The reply should hold only the lines below from the one with "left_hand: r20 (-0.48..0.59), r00" to the end, each copied exactly.

Start of Block

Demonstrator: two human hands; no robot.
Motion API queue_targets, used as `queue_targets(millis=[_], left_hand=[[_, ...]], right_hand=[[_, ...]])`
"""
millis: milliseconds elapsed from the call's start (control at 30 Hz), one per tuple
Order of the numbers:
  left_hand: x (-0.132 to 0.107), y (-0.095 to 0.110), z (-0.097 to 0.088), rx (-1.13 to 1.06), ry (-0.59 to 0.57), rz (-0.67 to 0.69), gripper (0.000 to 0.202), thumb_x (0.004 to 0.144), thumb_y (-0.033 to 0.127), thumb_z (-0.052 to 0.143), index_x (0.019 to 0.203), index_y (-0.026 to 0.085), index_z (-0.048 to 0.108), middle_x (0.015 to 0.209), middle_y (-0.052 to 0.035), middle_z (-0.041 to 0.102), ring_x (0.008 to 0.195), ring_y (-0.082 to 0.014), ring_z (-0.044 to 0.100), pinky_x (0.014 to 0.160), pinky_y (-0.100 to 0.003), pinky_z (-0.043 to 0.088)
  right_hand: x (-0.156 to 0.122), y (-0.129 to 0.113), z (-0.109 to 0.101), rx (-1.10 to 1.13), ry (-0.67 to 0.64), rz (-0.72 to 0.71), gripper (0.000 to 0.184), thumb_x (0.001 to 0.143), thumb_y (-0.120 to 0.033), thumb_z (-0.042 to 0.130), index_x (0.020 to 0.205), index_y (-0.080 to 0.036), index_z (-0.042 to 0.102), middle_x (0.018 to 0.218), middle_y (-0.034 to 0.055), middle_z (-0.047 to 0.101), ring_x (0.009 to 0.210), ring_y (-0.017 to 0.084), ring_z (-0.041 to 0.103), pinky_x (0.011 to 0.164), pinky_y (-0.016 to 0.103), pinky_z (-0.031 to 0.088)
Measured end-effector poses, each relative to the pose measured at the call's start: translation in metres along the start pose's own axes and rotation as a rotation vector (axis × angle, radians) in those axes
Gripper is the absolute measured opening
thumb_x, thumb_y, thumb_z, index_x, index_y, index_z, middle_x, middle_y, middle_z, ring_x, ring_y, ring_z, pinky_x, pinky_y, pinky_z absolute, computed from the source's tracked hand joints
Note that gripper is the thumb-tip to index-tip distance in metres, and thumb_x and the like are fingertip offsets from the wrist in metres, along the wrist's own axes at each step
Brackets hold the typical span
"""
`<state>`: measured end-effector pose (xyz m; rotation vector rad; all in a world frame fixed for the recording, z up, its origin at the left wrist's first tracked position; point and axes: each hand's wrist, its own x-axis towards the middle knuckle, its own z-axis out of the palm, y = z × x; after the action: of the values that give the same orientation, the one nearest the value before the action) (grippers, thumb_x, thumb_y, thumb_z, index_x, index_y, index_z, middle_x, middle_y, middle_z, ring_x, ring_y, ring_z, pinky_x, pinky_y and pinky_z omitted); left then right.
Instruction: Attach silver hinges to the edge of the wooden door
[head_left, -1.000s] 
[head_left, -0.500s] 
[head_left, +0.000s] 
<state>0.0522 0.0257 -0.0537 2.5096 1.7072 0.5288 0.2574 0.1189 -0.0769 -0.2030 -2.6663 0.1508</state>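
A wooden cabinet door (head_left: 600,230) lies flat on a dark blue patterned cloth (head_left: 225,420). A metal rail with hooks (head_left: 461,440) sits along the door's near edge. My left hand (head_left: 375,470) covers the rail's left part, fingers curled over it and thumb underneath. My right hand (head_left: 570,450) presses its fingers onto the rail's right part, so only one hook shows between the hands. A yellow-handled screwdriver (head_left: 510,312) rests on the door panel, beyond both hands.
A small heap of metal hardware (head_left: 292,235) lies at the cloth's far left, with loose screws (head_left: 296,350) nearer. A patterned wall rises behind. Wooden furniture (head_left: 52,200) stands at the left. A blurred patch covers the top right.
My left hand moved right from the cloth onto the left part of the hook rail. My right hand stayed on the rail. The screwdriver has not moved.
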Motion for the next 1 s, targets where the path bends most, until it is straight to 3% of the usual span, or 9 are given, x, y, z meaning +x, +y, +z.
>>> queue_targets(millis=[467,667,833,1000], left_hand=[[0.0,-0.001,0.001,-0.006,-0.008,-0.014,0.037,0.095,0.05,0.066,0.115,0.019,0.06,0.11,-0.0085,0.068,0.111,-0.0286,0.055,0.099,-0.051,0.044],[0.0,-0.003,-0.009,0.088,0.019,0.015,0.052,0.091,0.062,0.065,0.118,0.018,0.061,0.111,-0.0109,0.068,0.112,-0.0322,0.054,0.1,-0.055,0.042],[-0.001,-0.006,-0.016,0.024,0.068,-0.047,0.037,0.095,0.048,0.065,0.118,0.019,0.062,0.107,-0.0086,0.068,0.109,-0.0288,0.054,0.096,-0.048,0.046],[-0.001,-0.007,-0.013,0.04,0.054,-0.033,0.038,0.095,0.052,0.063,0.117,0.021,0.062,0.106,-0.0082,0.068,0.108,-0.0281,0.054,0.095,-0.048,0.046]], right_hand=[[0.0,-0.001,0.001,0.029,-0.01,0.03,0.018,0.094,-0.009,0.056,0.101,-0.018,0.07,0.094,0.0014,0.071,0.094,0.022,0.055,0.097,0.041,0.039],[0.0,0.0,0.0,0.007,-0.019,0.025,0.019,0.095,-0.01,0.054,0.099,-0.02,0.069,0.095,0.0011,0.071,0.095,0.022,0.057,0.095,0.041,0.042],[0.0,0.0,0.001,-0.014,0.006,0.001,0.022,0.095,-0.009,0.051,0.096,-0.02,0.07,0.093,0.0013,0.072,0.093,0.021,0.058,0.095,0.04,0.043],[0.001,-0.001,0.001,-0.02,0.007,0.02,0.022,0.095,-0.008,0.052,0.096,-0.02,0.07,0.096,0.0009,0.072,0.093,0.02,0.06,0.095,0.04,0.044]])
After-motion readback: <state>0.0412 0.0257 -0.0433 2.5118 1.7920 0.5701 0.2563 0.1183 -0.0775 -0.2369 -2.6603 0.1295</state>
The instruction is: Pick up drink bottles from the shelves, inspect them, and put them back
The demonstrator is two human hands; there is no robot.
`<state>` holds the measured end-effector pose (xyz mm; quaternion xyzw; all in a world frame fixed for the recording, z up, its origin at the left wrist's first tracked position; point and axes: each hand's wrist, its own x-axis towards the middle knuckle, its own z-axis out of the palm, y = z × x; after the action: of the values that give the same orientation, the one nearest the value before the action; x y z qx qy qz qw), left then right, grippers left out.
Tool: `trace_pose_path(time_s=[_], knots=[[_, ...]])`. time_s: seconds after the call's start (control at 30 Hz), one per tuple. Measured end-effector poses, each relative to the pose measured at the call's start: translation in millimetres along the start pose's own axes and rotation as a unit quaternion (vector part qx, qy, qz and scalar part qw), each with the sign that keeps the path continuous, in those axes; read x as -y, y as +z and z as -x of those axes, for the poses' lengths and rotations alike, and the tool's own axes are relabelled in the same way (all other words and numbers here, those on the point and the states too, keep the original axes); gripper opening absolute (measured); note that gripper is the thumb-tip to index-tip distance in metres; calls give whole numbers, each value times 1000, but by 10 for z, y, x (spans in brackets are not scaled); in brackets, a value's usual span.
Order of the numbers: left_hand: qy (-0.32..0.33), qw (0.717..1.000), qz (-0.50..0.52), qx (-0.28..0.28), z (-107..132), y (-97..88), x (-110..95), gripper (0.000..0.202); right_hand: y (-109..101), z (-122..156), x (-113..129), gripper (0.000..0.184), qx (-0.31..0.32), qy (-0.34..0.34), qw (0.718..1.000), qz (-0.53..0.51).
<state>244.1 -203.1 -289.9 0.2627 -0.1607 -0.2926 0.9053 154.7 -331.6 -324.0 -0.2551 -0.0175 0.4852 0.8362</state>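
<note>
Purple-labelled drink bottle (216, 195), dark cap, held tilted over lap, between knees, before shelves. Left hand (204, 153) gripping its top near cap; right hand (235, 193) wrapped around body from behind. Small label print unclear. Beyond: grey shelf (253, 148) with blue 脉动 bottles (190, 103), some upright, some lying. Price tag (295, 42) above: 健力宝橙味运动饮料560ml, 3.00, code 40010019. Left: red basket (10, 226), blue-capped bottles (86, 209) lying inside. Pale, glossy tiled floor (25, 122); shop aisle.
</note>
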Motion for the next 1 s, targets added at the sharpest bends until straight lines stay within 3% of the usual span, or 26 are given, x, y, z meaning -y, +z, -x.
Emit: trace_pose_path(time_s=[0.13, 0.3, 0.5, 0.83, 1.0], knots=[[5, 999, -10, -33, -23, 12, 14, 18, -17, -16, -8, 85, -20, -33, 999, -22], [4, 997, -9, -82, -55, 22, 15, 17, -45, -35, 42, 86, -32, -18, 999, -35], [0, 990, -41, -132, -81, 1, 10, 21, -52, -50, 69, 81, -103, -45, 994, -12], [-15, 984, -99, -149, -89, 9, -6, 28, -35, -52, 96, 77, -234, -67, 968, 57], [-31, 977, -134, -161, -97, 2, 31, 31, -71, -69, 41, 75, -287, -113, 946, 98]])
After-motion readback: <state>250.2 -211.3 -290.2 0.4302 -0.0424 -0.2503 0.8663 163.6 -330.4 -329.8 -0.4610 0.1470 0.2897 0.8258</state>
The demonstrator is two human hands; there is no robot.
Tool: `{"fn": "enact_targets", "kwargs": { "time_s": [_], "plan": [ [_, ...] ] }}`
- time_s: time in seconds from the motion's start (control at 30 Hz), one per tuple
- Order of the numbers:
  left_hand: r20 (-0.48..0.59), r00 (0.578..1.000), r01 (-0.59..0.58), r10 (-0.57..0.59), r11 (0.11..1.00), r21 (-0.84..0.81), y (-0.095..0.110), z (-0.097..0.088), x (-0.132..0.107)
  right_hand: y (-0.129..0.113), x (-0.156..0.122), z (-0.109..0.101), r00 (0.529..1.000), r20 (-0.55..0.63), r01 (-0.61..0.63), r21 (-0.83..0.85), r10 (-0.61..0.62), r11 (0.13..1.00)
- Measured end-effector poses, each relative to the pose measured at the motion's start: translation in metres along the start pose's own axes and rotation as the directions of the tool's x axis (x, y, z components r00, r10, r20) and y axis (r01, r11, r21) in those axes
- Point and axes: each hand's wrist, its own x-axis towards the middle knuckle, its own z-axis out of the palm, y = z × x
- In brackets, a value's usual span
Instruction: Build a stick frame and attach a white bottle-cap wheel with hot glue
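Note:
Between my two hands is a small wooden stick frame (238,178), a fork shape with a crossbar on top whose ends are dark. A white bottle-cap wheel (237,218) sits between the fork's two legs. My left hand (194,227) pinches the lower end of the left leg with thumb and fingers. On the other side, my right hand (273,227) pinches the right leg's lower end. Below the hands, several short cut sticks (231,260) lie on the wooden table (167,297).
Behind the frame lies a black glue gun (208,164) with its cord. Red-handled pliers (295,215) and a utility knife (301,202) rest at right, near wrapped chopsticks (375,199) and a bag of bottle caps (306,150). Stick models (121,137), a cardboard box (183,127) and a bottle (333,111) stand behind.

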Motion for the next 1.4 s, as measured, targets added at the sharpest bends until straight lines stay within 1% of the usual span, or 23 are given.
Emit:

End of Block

### SOLUTION TO THE PROBLEM
  left_hand: r20 (-0.48..0.59), r00 (0.578..1.000), r01 (-0.59..0.58), r10 (-0.57..0.59), r11 (0.11..1.00), r21 (-0.84..0.81), y (-0.095..0.110), z (-0.097..0.088), x (-0.132..0.107)
  right_hand: y (-0.129..0.113), x (-0.156..0.122), z (-0.109..0.101), r00 (0.529..1.000), r20 (-0.55..0.63), r01 (-0.61..0.63), r21 (-0.83..0.85), r10 (-0.61..0.62), r11 (0.13..1.00)
- Measured end-effector poses, each relative to the pose measured at the motion's start: translation in metres along the start pose's own axes and rotation as the directions of the tool's x axis (x, y, z components r00, r10, r20) and y axis (r01, r11, r21) in those axes
- Point and axes: each hand's wrist, its own x-axis towards the middle knuckle, its own z-axis out of the palm, y = z × x
- In brackets, a value's usual span
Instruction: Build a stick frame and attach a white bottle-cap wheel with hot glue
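Note:
Between my two hands is a small wooden stick frame (238,178), a fork shape with a crossbar on top whose ends are dark. A white bottle-cap wheel (237,218) sits between the fork's two legs. My left hand (194,227) pinches the lower end of the left leg with thumb and fingers. On the other side, my right hand (273,227) pinches the right leg's lower end. Below the hands, several short cut sticks (231,260) lie on the wooden table (167,297).
Behind the frame lies a black glue gun (208,164) with its cord. Red-handled pliers (295,215) and a utility knife (301,202) rest at right, near wrapped chopsticks (375,199) and a bag of bottle caps (306,150). Stick models (121,137), a cardboard box (183,127) and a bottle (333,111) stand behind.
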
Motion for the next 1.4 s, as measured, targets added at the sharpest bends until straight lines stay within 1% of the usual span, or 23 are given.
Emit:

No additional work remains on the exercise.